Work instruction:
Copy each line of the records below that has "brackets" in it.

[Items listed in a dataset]
+++

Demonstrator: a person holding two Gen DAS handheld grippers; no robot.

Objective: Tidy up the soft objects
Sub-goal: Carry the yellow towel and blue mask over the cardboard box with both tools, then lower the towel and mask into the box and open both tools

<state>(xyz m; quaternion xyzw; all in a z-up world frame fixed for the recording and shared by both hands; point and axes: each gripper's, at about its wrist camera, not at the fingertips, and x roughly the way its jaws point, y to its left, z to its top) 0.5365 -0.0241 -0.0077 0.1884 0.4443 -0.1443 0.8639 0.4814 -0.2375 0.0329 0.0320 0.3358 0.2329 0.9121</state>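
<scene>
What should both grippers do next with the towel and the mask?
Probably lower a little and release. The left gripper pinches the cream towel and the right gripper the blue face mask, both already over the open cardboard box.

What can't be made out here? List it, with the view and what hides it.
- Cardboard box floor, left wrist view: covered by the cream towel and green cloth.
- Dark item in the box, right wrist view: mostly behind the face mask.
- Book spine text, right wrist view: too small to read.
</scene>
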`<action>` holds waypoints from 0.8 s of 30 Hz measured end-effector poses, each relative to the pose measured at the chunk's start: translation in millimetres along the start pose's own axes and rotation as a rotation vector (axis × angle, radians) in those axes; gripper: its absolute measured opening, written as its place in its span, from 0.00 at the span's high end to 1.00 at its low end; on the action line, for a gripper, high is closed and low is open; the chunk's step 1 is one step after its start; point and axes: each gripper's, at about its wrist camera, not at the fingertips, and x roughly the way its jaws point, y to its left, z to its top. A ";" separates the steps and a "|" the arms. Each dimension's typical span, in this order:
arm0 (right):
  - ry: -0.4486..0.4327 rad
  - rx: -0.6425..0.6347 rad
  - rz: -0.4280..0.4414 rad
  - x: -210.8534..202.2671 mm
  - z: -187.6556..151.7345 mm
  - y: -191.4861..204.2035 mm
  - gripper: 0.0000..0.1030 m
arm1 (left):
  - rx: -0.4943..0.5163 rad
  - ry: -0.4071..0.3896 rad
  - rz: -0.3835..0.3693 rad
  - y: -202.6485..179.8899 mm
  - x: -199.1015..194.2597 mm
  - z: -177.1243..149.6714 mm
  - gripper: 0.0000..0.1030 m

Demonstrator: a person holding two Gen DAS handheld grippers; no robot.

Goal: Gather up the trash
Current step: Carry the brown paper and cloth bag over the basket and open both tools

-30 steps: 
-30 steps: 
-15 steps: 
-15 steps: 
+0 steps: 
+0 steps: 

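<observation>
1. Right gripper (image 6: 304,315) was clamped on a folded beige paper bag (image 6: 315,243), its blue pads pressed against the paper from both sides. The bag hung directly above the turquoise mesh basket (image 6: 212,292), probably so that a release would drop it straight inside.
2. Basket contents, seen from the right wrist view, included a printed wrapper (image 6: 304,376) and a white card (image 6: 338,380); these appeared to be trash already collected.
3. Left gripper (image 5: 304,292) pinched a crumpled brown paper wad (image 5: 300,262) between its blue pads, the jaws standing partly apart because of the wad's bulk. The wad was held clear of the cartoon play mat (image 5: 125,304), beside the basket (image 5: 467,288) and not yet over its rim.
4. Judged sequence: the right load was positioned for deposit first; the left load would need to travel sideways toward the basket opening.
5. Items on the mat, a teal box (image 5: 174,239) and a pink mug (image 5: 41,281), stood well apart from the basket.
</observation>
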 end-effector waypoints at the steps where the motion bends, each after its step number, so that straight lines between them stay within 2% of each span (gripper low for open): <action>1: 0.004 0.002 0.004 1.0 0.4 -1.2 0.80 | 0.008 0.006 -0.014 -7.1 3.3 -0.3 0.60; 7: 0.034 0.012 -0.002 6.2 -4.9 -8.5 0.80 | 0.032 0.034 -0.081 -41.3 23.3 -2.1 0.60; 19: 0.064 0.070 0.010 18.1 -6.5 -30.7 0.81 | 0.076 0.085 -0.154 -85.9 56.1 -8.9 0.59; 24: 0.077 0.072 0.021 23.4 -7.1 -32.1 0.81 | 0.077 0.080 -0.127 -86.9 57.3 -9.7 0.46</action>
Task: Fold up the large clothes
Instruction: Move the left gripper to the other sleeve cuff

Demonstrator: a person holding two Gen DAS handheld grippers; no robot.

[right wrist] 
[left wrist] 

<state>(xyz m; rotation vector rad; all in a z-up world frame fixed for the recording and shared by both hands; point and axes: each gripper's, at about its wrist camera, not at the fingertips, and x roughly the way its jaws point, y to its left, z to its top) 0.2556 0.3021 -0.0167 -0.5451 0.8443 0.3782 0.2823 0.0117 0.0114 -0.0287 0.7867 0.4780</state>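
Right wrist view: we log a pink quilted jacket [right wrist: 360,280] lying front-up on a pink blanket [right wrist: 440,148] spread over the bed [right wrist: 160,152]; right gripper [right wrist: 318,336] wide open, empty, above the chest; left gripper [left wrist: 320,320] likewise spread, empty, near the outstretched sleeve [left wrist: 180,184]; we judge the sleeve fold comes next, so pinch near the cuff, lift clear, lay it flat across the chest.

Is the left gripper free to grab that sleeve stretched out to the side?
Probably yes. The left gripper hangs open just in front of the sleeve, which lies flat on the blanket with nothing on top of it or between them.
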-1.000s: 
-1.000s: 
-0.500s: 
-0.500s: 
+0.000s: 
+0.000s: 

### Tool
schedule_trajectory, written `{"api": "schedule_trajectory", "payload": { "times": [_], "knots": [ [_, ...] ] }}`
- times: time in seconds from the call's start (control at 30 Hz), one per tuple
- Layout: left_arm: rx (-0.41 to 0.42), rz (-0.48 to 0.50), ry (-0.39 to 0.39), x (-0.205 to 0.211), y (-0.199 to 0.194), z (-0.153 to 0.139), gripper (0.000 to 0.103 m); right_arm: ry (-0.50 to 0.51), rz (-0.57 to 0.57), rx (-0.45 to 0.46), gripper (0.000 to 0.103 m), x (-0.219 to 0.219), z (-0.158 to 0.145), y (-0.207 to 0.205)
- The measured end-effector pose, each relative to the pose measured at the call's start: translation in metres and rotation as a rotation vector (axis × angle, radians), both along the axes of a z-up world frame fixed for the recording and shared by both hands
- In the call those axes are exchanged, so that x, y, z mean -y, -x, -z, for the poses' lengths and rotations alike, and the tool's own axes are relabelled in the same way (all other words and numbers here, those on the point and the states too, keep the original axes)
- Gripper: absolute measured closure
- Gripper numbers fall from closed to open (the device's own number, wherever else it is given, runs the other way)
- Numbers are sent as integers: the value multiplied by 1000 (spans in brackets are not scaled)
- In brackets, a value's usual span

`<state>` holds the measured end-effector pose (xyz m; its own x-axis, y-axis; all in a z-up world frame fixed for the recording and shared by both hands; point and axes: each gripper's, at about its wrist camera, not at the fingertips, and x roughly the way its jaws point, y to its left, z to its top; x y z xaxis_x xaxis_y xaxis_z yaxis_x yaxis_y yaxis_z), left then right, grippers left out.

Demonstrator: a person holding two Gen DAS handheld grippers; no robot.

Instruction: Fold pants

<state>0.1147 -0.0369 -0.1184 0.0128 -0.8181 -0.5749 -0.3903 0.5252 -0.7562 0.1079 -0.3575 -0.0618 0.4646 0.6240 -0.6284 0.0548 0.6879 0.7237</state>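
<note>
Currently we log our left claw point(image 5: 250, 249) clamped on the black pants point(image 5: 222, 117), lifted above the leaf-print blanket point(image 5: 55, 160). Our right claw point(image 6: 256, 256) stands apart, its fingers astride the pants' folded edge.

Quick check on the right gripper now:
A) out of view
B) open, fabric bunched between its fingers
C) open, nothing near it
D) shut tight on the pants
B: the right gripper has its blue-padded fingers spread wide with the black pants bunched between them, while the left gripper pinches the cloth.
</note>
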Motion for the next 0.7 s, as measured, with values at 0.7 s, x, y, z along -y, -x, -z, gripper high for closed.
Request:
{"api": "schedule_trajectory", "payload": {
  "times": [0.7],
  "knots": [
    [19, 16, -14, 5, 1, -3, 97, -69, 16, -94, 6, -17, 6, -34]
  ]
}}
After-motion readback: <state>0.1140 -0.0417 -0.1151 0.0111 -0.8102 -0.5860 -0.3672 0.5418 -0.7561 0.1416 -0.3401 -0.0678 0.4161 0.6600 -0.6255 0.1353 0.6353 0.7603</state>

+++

The completed task:
- Numbers are sent as integers: the value multiplied by 1000 (spans in brackets are not scaled)
- In brackets, a value's usual span

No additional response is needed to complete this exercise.